Four more deaths in Bolivia protests: rights commission

Police launch tear gas to disperse the supporters of former President Evo Morales in La Paz, Bolivia, Friday, Nov. 15, 2019. (AP)
Updated 17 November 2019

Four more deaths in Bolivia protests: rights commission

  • The new deaths were announced after five protesters were killed in clashes with security forces on Friday in central Bolivia
  • The Washington-based IACHR, a part of the Organization of American States, also recorded 122 wounded since Friday

LA PAZ, Bolivia: Four more people have died in protests in Bolivia, raising the total number killed in the political unrest to 23, the Inter-American Commission on Human Rights said Saturday.

The new deaths were announced after five protesters were killed in clashes with security forces on Friday in central Bolivia, a political stronghold of exiled ex-president Evo Morales.

The Washington-based IACHR, a part of the Organization of American States, also recorded 122 wounded since Friday.

While the rights commission counts nine dead over the past two days, the official government tally remains at five.

Interim leader Jeanine Anez’s cabinet chief Jerjes Justiniano told reporters Saturday night that he would ask for “forensic doctors to speed up their work,” but did not confirm a higher toll.

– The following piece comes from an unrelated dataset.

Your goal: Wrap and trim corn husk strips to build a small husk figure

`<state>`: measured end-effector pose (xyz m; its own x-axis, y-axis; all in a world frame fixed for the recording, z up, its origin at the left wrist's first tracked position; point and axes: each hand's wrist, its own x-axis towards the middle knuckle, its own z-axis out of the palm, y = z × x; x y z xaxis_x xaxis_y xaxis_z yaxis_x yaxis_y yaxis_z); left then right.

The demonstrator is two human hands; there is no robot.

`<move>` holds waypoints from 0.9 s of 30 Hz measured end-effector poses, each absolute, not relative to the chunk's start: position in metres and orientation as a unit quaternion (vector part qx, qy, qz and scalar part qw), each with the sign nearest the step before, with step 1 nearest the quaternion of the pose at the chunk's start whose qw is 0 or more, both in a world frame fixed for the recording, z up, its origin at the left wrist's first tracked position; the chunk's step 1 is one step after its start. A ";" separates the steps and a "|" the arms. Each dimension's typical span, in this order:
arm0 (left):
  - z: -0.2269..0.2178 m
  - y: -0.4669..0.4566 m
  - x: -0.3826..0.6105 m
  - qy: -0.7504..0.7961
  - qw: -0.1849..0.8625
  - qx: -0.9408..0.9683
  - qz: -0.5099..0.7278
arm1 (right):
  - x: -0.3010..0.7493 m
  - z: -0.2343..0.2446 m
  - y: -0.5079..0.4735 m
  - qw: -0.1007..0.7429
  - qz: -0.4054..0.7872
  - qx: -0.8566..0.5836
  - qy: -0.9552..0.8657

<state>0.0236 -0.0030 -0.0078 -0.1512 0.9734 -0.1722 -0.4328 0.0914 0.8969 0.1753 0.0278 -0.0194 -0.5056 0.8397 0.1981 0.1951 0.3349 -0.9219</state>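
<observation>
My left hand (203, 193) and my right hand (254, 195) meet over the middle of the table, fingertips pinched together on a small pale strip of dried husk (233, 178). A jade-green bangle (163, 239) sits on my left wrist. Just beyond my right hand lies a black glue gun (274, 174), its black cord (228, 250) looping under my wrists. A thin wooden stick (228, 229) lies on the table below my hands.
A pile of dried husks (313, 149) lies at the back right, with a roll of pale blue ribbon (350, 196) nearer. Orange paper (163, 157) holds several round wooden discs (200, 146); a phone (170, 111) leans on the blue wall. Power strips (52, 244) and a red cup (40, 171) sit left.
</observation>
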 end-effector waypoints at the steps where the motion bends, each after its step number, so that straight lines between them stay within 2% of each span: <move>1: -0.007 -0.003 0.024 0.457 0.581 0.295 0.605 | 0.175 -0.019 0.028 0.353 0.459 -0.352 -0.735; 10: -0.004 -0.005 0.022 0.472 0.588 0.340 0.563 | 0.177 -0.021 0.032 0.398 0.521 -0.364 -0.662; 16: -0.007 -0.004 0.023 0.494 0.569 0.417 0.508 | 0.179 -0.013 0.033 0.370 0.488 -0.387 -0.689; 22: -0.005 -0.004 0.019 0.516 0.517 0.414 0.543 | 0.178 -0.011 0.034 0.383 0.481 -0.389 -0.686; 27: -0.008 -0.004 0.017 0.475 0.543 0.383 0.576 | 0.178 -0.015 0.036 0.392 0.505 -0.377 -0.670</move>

Fierce clashes between Morales’ supporters and police forces have been ongoing since Anez, 52, declared herself acting president on Tuesday.

The former deputy senate speaker took over the top job to avoid a power vacuum — a move endorsed by the Constitutional Court.

The IACHR said it considers as “serious” her Thursday decree authorizing the armed forces to participate in maintaining order and exempting them from any criminal responsibility.

Morales, 60, said on Twitter that the measure gave “carte blanche and impunity to massacre people.”

Unrest in Bolivia first erupted when Morales — the country’s first indigenous president — was accused of rigging the results of October 20 polls to gain re-election for a fourth term.

He eventually resigned and fled to Mexico after losing the support of Bolivia’s security forces following weeks of protests.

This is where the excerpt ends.